T-- was recently released from a psychiatric hospital. She had lived with us twice before, leaving once for a stay in jail and a second time into an apartment of her own. T-- is mentally ill, an alcoholic, and suffers from emotional trauma so severe I would not have thought it possible until I met her. T-- is also funny, and a good cook. And when she is sober and trying to socialize, you can acquire a deep sense of both her discomfort and her real need to be accepted. It shows in her shifty feet, hunched shoulders, and the question like tone of her statements. Sometimes she will say something quite serious, quite important, and then laugh a little, sheepishly, as though her thoughts must seem absurd to anyone else.
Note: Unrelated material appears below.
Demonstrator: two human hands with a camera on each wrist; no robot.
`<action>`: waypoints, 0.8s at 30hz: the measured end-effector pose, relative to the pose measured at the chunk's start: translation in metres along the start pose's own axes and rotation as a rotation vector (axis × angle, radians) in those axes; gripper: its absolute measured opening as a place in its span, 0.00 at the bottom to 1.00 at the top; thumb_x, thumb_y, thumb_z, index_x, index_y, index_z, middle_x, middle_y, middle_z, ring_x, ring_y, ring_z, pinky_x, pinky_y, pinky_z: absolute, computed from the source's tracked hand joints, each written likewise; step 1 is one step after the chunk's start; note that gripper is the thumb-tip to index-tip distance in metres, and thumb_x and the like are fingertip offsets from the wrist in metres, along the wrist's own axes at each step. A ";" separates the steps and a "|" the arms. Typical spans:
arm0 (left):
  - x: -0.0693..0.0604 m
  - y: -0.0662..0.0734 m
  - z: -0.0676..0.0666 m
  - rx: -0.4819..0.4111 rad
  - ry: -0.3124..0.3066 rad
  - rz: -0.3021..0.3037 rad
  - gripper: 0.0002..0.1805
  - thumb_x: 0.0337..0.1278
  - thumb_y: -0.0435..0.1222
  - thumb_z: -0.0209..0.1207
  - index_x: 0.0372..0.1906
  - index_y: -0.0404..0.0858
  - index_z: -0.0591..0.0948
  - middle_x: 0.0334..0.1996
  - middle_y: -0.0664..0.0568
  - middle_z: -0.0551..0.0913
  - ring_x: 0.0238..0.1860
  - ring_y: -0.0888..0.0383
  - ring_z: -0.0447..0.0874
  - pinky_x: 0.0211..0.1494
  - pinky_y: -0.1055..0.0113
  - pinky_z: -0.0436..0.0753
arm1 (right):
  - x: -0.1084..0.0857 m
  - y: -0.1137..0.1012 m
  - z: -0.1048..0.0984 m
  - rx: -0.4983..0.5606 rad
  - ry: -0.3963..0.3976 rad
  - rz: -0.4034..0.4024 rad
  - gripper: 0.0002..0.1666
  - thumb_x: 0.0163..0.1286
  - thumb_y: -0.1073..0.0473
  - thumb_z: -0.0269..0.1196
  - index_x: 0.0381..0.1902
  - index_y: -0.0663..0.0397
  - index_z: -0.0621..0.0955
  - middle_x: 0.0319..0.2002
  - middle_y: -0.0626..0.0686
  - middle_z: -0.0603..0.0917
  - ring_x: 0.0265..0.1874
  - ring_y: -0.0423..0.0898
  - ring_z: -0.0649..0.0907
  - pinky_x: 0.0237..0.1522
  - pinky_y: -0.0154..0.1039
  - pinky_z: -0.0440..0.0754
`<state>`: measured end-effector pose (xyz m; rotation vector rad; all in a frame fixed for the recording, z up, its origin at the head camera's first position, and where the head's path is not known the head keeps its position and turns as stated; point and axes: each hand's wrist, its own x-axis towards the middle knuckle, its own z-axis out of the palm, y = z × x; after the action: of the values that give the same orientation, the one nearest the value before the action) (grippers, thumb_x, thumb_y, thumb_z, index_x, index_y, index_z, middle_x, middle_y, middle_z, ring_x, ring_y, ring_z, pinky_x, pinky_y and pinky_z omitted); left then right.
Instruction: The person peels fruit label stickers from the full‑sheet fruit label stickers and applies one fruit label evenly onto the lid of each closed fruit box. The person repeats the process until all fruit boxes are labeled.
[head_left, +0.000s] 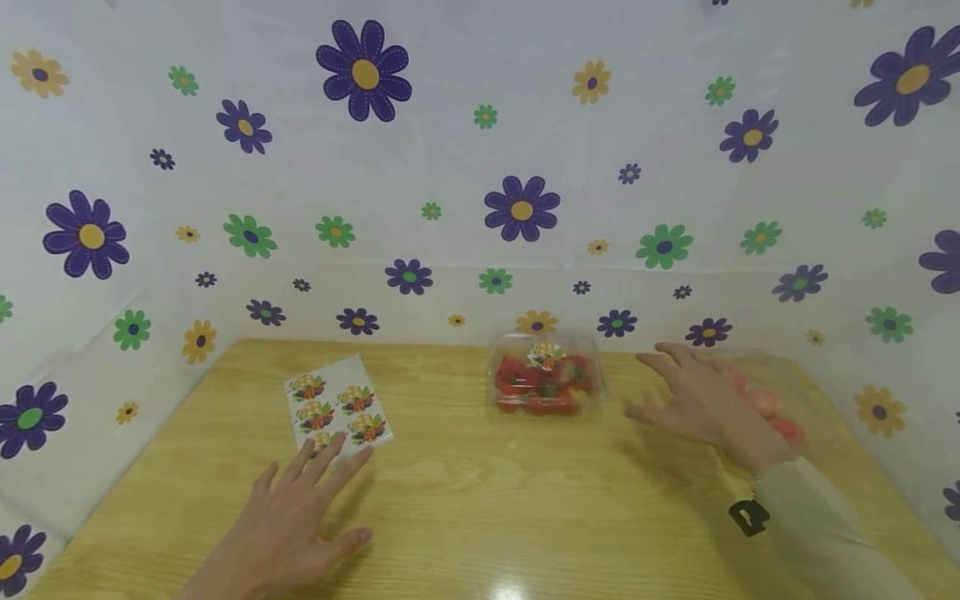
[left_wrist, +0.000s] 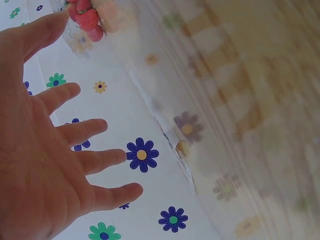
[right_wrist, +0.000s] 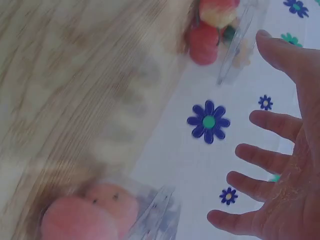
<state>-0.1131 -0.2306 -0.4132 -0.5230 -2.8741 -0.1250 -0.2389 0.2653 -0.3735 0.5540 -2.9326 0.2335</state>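
With fingers spread, my left hand (head_left: 288,521) hovers over the table near the lower edge of a white sheet of fruit stickers (head_left: 333,407). My right hand (head_left: 705,400) is also spread, just left of and partly over a clear box of pink-red fruit (head_left: 761,402). Between the hands, at the back, a closed clear box of red fruit (head_left: 546,383) bears a round fruit sticker (head_left: 545,357) on its lid. Neither hand holds anything. In the right wrist view, pinkish round fruit (right_wrist: 77,220) shows in the box at the lower left.
The wooden table (head_left: 480,517) meets a white flower-patterned cloth (head_left: 450,167) at the back and sides. A dark object (head_left: 748,517) shows by the right sleeve (head_left: 817,517).
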 end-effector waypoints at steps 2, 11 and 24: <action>0.000 0.000 0.000 -0.001 -0.001 -0.003 0.46 0.51 0.65 0.67 0.75 0.55 0.70 0.74 0.42 0.72 0.70 0.30 0.72 0.57 0.21 0.71 | -0.004 0.007 0.000 -0.030 -0.021 0.030 0.52 0.64 0.28 0.64 0.74 0.55 0.70 0.73 0.70 0.67 0.72 0.73 0.66 0.66 0.79 0.64; -0.002 -0.003 0.000 -0.003 -0.017 -0.019 0.46 0.51 0.66 0.67 0.75 0.55 0.70 0.74 0.43 0.72 0.70 0.29 0.72 0.56 0.20 0.71 | -0.021 0.045 0.005 -0.132 -0.050 0.138 0.66 0.62 0.18 0.57 0.78 0.63 0.60 0.74 0.73 0.62 0.73 0.74 0.61 0.69 0.77 0.59; -0.005 -0.003 0.001 -0.017 -0.015 -0.012 0.45 0.53 0.66 0.66 0.75 0.55 0.70 0.74 0.42 0.71 0.70 0.29 0.71 0.56 0.20 0.71 | -0.039 0.076 -0.007 -0.053 -0.157 0.362 0.76 0.59 0.11 0.49 0.81 0.65 0.45 0.73 0.81 0.50 0.66 0.85 0.55 0.51 0.89 0.60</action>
<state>-0.1095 -0.2353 -0.4150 -0.5118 -2.8932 -0.1488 -0.2307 0.3498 -0.3831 0.0297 -3.1631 0.1564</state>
I heard a hysterical bout of cackling coming from the kitchen, and found R-- dancing around the stove, elbows bent and hands flopping, as he cooed at some ridiculous concoction in a frying pan.

R-- is mentally ill, too. Schizophrenic, in fact, but his posture is totally different from T--’s. R-- is not particularly a drinker, but he has a kind of drunken lurch akin to a blend of “Seinfeld’s” Kramer and Captain Jack Sparrow of “Pirates of the Caribbean”. R-- has an affable, childish nature that endears him to everyone, and he knows it.

Once R-- was sitting on the back porch, smoking cigarettes with Meta (a fellow worker), when he confided in her that he had joined a new political party.

“What party is that?” Meta asked.

“Oh, it’s non-partisan.”

Meta grinned and said, “That sounds like an oxymoron, R--.”

“Don’t give me that college bullshit!” he replied.

A couple months after I joined the Bread & Roses Catholic Worker community, I was asked to build eighteen bunk beds for the men’s shelter. R-- was staying at the shelter at the time, and I invited him to help. I found R-- to be a far better carpenter than I (which isn’t saying much, to be honest). I was particularly impressed, however, with his patience for my fumbling, and his willingness to share his skills with me. R-- was companionable, and liked good music, and we got along well as we worked.

We invited him to live in the Hospitality House a short while later.

As I walked to the fridge, I smiled and said “good morning” to R--, and to E--, a homeless veteran living in the basement.

After digging around the fridge in search of a decent vegetarian breakfast, I gave up, poured myself a cup of coffee, and stepped out to the back porch for a cigarette.

Meta was sitting at the porch table sharing a dirty joke with Sharon.

“Anybody know who the lady is who’s sleeping on the dining room floor?” I asked. Sharon replied that a woman had come in late last night, and that she would be moving into the women’s guesthouse shelter this afternoon.

A--, a kind, simple, rather quiet man, walked by us and into the kitchen, saying “good morning” as he passed. A-- lived with his parents until he was about 45 years old, and became homeless after they died. At first he needed a staff person to help him get from place to place on the buses, and later was aided by others on the streets. He stayed at the men’s shelter for a couple years until we invited him into the House of Hospitality.

Altogether, the Hospitality House has five bedrooms, plus two dorms that we built into the basement, and a large room above the garage. On average, there were eleven people living in the house. We have, at times, had people sleeping on the living room couch, the living room floor, the dining room floor, my bedroom floor (three men, in fact), and Selena’s bedroom floor, all at once. The house has been so thick with people that we practically had to climb over one another just to reach the refrigerator in the morning. In addition to this, there are typically twelve women living in the four bedroom duplex next door that serves as our women’s guesthouse shelter. And forty-four men packed into bunks at the men’s shelter, so tight that a Navy admiral would be impressed.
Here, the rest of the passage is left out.